In de loop van de jaren tachtig bleven de VS, China en enkele West-Europese landen als Zweden en West-Duitsland de coalitie en daarmee de Rode Khmer steunen. Er zijn aanwijzingen dat deze landen in het geheim wapens leverden, via Singapore. Zo zijn bijvoorbeeld wapens van Duitse, Amerikaanse en Zweedse makelij zijn gevonden in kampen van de coalitie.

Terroriseren

Het anticommunistische verzet in Cambodja was niets waard zonder de 25.000 goed getrainde, bewapende en gemotiveerde strijders van de Rode Khmer. De zoon van prins Sihanouk, de officiële leider van de coalitie, zei in 1989: ‘De Rode Khmer vormt onze belangrijkste slagkracht. Elke overwinning van hen vieren wij als een overwinning van ons allen.’

Tussen 1980 en 1989 voerden guerrillatroepen van de coalitie regelmatig aanvallen uit op dorpen in West-Cambodja, terroriseerden de bevolking, legden mijnenvelden aan en stalen voedsel en vee van lokale boeren. Maar voor de communistische regering in Phnom Penh vormden zij nooit een werkelijke bedreiging.

Eind 1989, met de wereldwijde ondergang van het communisme, trok Vietnam al zijn strijdkrachten terug uit Cambodja en werd de regering ontmanteld. Pas in 1990 moest Prasith zijn zetel in de VN opgeven. De Veiligheidsraad stelde een plan op om de administratieve structuur van het land onder internationale controle te brengen. Dit plan werd door Vietnam en ‘alle Cambodjaanse partijen’ geaccepteerd.

Ook in 1990 lekten er rapporten uit waaruit bleek dat Amerikaanse steun aan de coalitie rechtstreeks in handen kwam van de Rode Khmer. De nieuwe regering van George Bush sr.. kondigde aan dat het programma direct gestopt zou worden.
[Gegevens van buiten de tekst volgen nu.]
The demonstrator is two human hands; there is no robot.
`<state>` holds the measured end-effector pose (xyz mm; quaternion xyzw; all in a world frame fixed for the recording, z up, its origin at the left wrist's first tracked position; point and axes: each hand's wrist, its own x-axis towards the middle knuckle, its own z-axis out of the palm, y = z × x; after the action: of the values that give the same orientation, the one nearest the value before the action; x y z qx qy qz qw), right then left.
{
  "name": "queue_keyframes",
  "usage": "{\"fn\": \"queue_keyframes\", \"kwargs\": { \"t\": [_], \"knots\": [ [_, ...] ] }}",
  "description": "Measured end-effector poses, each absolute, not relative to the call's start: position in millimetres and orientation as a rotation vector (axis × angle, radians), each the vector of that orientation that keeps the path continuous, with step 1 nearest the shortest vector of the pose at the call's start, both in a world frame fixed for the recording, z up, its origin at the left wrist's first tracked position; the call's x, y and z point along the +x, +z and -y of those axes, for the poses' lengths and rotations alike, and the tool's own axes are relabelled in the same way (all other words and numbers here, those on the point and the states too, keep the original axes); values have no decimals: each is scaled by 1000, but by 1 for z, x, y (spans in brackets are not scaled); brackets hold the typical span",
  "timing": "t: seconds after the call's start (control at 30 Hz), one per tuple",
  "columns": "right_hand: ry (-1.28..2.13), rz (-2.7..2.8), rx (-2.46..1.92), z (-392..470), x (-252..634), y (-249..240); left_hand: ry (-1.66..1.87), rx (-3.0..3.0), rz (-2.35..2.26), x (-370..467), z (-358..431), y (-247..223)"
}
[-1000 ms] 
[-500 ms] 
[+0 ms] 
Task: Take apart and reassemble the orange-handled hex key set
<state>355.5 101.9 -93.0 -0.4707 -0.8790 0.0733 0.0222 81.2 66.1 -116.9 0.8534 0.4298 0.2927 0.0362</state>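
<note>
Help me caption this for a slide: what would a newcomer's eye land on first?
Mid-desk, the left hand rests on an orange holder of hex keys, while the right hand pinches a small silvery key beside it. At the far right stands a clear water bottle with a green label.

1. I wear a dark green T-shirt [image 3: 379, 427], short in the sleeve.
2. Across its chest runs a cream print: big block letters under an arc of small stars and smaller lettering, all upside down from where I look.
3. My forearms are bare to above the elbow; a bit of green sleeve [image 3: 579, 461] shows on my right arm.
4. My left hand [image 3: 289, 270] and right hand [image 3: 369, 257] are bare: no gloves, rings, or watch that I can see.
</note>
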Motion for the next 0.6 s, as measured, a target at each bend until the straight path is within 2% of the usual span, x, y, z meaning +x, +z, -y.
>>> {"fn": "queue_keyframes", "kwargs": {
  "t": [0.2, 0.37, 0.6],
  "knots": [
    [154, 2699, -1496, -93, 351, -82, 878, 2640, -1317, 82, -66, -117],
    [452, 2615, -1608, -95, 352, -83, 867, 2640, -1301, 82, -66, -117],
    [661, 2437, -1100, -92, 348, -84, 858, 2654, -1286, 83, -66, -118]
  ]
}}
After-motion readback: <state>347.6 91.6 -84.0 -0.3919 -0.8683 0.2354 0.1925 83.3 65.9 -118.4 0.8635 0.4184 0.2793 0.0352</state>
In februari 1991 moest de regering aan het congres bekennen dat er een ‘tactische militaire coöperatie’ had bestaan tussen het door de VS gesteunde anticommunistische verzet en de Rode Khmer.

In 1991 werden er onder supervisie van de VN verkiezingen uitgeschreven. Ook de politieke tak van de Rode Khmer mocht hieraan mee doen, ze haalden echter te weinig stemmen voor regeringsdeelname.